Robert le Petit voit l’étymologie du terme orgueil dans le francique urgôli, fierté.
« Opinion très avantageuse, le plus souvent exagérée, qu’on a de sa valeur personnelle aux dépens de la considération due à autrui. »
Avantageuse, valeur, voilà qui fait dresser notre oreille d’homo mercantilis (humain de l'ère du Tout-Marché).
L’orgueil est ici défini comme une capitalisation psychique.
Un solde positif pour l'ego dans l’opération du commerce relationnel.
Aux dépens de la considération due à autrui : dans ce commerce-là aussi, il ne peut être question de simple équilibre et de réciprocité, il s’agit de gagner, de retirer un profit.
Le gain narcissique de l’orgueil se fait au détriment de l’autre, comme si l’on ne pouvait augmenter sa part de marché qu’en absorbant la concurrence.
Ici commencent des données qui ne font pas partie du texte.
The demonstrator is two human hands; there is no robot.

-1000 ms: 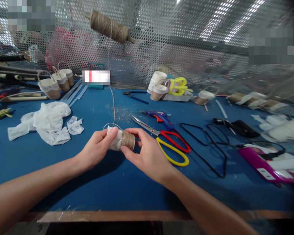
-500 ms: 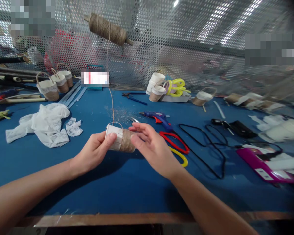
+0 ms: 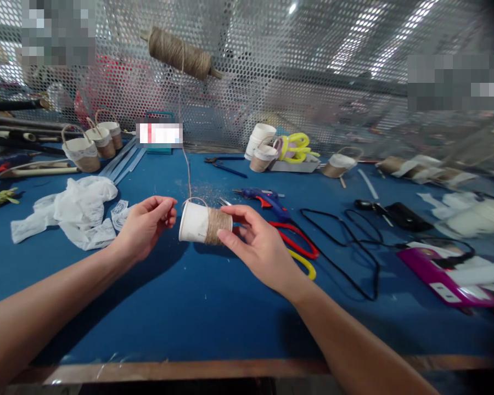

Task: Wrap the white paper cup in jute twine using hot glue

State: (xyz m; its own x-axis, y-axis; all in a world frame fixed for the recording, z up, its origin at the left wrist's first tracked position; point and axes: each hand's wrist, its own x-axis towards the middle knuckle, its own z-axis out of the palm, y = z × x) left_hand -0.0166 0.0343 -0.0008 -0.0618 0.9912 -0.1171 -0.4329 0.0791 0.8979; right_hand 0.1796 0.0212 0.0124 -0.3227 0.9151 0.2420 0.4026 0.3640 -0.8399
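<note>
My right hand (image 3: 259,247) grips a white paper cup (image 3: 194,222) by its base end, thumb in front and fingers behind. The cup lies tipped sideways above the table, its mouth to the left. Brown twine (image 3: 219,226) is wound round its lower half, and a strand (image 3: 188,170) runs up from it to a twine spool (image 3: 179,52) on the mesh. Left of the cup's rim, apart from it, is my left hand (image 3: 146,225), fingers curled and thumb on the forefinger. Nothing shows in it. Scissors (image 3: 296,240) lie partly hidden behind my right hand.
A blue glue gun (image 3: 267,198) lies beyond the scissors, its black cord (image 3: 356,241) looping right. White lace (image 3: 82,206) is heaped at left. Handled cups (image 3: 84,153) stand behind it. Pliers (image 3: 230,164), stacked white cups (image 3: 260,140) and a purple power strip (image 3: 440,274) are farther off.
My left hand has let go of the cup and moved left of its rim. My right hand, loosened around the base half a second ago, now grips it. The cup has risen slightly.
</note>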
Et nous voici une fois de plus ramenés à la figure fantasmatique du dieu de Caïn, dont la faveur a pour envers l’exclusion.
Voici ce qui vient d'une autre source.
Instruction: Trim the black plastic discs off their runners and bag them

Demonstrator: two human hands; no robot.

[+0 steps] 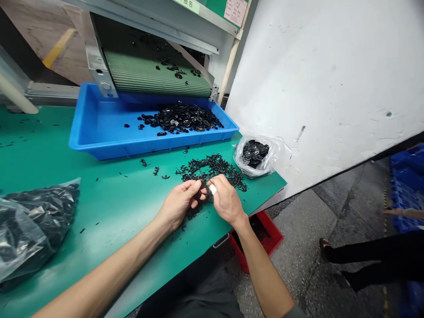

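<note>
I have L hand [180, 199] pinched on black disc [201, 184], R hand [228, 199] close beside, its grip I can't tell; small blk scraps [220, 165] lie on far side.

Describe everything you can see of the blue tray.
The blue tray is a shallow rectangular tub, apparently plastic, with sloped walls and a narrow rim. It sits upright on the green tabletop, under the lower end of the green conveyor belt, which hides part of its back. Glossy black round pieces are heaped inside, mostly toward its right; a few lie loose left of the heap.
</note>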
Il faut ajouter à cela les implications du mot exagérée : l’auto évaluation met en jeu la spéculation.
L’orgueil fait monter artificiellement le cours de l’action Ego, ce qui permettra de réaliser les opérations les plus avantageuses sur le marché boursier qui cote les différents narcissismes.
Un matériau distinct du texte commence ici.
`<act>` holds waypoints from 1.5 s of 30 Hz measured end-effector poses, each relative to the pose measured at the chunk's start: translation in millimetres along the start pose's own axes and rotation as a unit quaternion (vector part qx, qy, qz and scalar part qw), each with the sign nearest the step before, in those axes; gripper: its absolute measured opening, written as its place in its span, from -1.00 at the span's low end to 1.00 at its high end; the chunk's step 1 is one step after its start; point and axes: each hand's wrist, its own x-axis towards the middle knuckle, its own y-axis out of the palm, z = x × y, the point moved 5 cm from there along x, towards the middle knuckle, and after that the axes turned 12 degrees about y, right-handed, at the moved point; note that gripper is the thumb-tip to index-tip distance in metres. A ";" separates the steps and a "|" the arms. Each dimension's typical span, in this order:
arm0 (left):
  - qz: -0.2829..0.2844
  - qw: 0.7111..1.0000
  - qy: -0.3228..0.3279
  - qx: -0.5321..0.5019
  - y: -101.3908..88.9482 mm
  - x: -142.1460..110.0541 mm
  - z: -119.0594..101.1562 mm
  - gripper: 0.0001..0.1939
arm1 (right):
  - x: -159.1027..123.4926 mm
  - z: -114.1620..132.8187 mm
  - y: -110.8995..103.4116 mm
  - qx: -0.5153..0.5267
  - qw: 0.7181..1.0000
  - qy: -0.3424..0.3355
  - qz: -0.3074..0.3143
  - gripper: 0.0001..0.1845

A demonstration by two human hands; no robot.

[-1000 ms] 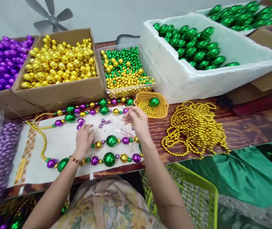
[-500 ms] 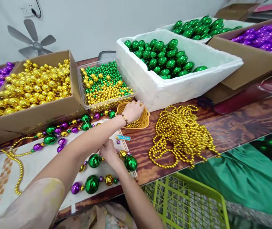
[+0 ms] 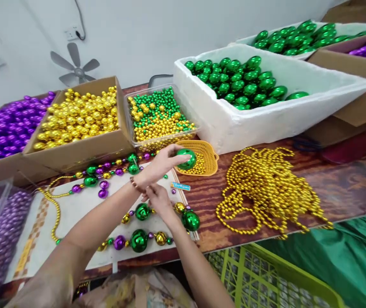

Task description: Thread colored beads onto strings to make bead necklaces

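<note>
Green and shiny, the large ball point(image 3: 186, 159) is in the left hand point(image 3: 162, 166), at the near left side of the orange plastic basket point(image 3: 211, 158). The thumb lies across its front and the hand is closed only as much as this round shape needs, perhaps because smooth plastic would easily roll. The left forearm crosses in front of the body. The right hand point(image 3: 160, 200) is beside the bracelet point(image 3: 134, 185), with fingers half bent; I cannot tell if it has hold of something.

The beaded strands point(image 3: 139, 240) lie in long rows upon the white mat point(image 3: 83, 209), which probably makes their order easy to see. The basket stands on the counter point(image 3: 202, 192) between mat and gold bead chains point(image 3: 266, 188), I think for short reaching.

The fingertips behind the ball are hidden, and the arms cover parts of the strands. The lime crate point(image 3: 253, 291) is cut off below. One dark object point(image 3: 306, 144) near the cardboard box point(image 3: 352, 107) is too blurred for me to name surely.
</note>
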 end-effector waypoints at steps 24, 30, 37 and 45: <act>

Robert poursuit avec une citation. Il faut définir l’orgueil une passion qui fait que de tout ce qui est au monde on n’estime que soi. La Bruyère (eh oui).
Élégance et concision de la langue classique, dont l’à-plat fait d’autant plus ressortir l’intense saturation de la couleur passionnelle. Pour Labru, l’orgueil n’est pas un capitalisme, c’est un totalitarisme.
Vision logique sous le règne de Loulou Soleil.
Antonymes (poursuit Robert) : modestie, simplicité, humilité, bassesse, honte.
Les trois premiers mettent en évidence la parenté de l’orgueil avec l’hybris de la mythologie. Outrepasser les limites de sa condition humaine, déserter sa place assignée dans l’ordre cosmique, entrer en concurrence avec les dieux.
Au contraire, modestie = s’en tenir à sa mesure, simplicité = ne pas chercher à en rajouter, humilité = adhérer à sa condition proprement terrienne.
Bassesse permet de concéder à l'orgueil une coloration potentiellement positive. Une haute opinion de soi peut induire un comportement qui n’y fasse pas déroger.
Ne pas s’abaisser à ce qui n’est pas digne de soi.
Honte, expression d’une blessure narcissique ouvrant au ressentiment, laisse entendre que l’orgueil, inversement, peut être un réparateur de narcissisme positif, une assise de l’ego.
L'occasion de quitter ici la disgrâce et ses tristesses pour entrer dans le domaine spinoziste de l'acquiescentia in se ipso : une paisible adhésion à soi.
Je suis qui je suis, tout simplement.